Assigned task: Check every line of the material below, and show those that contain "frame".

Available records:
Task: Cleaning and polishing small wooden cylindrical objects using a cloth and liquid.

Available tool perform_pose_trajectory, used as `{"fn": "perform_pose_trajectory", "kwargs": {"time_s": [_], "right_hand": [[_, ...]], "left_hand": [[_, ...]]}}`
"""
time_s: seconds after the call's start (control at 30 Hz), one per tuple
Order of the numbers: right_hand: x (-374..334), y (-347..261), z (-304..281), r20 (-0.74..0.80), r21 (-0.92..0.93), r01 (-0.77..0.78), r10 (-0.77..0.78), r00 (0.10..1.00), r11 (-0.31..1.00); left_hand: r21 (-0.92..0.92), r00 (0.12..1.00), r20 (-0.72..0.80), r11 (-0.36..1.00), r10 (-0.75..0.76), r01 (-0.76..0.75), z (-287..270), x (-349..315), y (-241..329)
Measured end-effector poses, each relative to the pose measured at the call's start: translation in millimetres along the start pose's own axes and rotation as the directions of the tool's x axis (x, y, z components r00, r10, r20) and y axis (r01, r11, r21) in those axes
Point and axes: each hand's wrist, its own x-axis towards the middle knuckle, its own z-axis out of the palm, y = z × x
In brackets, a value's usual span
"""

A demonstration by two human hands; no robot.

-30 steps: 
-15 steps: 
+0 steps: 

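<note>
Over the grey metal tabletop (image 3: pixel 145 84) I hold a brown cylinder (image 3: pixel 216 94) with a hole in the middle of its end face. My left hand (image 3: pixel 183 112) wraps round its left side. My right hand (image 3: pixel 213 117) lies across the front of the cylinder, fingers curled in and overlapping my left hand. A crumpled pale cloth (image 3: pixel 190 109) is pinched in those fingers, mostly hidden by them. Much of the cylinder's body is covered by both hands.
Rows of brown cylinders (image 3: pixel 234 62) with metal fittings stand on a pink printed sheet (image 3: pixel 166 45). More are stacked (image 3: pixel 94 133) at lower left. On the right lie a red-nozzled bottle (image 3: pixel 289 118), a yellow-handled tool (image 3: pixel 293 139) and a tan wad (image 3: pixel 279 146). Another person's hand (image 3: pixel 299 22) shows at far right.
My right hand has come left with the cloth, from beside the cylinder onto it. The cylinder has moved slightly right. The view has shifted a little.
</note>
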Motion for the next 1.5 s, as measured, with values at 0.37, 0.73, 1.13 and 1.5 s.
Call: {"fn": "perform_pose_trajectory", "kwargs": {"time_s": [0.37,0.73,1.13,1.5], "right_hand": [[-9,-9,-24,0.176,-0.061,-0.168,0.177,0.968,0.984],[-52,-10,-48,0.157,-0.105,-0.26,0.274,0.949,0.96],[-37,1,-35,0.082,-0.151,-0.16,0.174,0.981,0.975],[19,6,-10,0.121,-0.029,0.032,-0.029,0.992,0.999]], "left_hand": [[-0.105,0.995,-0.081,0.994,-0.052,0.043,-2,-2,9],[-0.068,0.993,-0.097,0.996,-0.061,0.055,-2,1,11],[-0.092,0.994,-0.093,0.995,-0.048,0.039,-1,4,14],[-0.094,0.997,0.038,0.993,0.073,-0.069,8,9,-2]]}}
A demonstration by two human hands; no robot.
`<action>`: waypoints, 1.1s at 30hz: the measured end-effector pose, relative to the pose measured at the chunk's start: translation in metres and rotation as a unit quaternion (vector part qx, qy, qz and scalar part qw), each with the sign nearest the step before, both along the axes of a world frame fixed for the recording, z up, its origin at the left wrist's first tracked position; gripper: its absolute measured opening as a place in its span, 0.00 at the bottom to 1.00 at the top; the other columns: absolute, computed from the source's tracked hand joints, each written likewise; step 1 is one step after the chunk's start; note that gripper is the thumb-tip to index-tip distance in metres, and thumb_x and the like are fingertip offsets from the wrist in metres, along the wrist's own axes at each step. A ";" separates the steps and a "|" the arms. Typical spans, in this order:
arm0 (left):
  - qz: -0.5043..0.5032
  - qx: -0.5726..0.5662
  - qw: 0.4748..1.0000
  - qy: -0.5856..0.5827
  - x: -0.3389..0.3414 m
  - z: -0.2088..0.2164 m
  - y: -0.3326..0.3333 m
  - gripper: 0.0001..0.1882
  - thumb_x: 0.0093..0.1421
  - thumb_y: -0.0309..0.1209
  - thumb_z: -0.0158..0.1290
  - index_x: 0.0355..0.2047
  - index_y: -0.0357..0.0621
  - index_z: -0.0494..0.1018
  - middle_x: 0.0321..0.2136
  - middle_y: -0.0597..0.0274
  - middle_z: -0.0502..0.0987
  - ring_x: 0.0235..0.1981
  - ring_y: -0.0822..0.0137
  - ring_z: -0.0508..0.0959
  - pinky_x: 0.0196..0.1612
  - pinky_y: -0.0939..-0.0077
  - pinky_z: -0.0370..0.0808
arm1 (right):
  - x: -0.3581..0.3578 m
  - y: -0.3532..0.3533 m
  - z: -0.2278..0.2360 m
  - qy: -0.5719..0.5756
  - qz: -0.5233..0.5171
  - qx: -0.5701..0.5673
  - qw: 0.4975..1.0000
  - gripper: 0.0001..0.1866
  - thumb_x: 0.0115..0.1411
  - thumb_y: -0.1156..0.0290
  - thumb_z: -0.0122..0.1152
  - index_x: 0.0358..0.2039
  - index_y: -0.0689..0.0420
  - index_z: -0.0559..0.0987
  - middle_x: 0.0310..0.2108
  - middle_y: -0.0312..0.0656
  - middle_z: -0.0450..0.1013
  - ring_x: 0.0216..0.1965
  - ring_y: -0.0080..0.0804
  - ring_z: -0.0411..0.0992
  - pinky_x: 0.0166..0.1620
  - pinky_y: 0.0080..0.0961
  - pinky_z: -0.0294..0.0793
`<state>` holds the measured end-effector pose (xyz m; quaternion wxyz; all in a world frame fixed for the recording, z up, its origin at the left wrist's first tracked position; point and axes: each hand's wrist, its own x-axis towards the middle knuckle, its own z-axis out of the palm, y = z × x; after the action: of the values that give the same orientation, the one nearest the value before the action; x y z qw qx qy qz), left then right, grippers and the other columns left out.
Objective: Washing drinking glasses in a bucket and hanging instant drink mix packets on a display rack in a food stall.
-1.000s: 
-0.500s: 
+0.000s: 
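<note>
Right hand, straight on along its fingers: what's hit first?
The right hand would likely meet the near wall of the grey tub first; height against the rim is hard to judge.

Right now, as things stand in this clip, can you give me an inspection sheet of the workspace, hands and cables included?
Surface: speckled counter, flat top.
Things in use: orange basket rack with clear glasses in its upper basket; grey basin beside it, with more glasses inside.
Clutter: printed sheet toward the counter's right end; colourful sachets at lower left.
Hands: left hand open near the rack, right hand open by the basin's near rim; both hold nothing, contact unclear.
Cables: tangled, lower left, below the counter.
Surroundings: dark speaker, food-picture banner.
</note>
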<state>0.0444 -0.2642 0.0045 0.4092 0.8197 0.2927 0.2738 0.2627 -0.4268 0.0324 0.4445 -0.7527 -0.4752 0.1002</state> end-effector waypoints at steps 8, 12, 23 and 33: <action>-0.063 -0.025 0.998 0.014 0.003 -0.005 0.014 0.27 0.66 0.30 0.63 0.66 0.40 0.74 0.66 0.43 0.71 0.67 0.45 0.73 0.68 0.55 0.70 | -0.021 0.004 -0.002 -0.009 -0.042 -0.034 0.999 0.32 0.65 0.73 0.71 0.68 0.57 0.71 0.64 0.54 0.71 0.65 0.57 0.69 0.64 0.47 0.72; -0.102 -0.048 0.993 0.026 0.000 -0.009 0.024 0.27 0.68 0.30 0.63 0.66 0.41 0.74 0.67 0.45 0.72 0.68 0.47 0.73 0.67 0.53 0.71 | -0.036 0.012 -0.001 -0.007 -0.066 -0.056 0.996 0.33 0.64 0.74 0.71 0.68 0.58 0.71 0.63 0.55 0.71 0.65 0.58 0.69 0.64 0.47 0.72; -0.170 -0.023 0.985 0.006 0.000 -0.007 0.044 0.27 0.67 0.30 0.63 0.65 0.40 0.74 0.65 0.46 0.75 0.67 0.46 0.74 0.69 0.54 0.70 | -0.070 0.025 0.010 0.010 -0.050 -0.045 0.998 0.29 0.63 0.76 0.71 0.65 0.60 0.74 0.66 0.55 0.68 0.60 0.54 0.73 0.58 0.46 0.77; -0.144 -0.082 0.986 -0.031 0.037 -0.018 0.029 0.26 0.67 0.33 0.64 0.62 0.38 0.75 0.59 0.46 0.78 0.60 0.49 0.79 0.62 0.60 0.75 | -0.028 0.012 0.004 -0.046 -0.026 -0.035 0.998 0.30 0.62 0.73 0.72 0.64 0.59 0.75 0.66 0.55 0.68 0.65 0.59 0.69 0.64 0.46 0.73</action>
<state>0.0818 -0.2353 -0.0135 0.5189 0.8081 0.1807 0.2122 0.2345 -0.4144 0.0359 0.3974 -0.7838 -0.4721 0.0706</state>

The completed task:
`<action>`: waypoints, 1.1s at 30hz: the measured end-effector pose, relative to the pose measured at the chunk's start: translation in metres and rotation as a unit quaternion (vector part qx, qy, qz and scalar part qw), each with the sign nearest the step before, both along the axes of a world frame fixed for the recording, z up, its origin at the left wrist's first tracked position; gripper: its absolute measured opening as a place in its span, 0.00 at the bottom to 1.00 at the top; the other columns: absolute, computed from the source's tracked hand joints, each written likewise; step 1 is one step after the chunk's start; note that gripper is the thumb-tip to index-tip distance in metres, and thumb_x and the like are fingertip offsets from the wrist in metres, along the wrist's own axes at each step. A ";" separates the steps and a "|" the arms. Typical spans, in this order:
`<state>` holds the measured end-effector pose (xyz m; quaternion wxyz; all in a world frame fixed for the recording, z up, its origin at the left wrist's first tracked position; point and axes: each hand's wrist, its own x-axis towards the middle knuckle, its own z-axis out of the palm, y = z × x; after the action: of the values that give the same orientation, the one nearest the value before the action; x y z qw qx qy qz), left then right, grippers and the other columns left out.

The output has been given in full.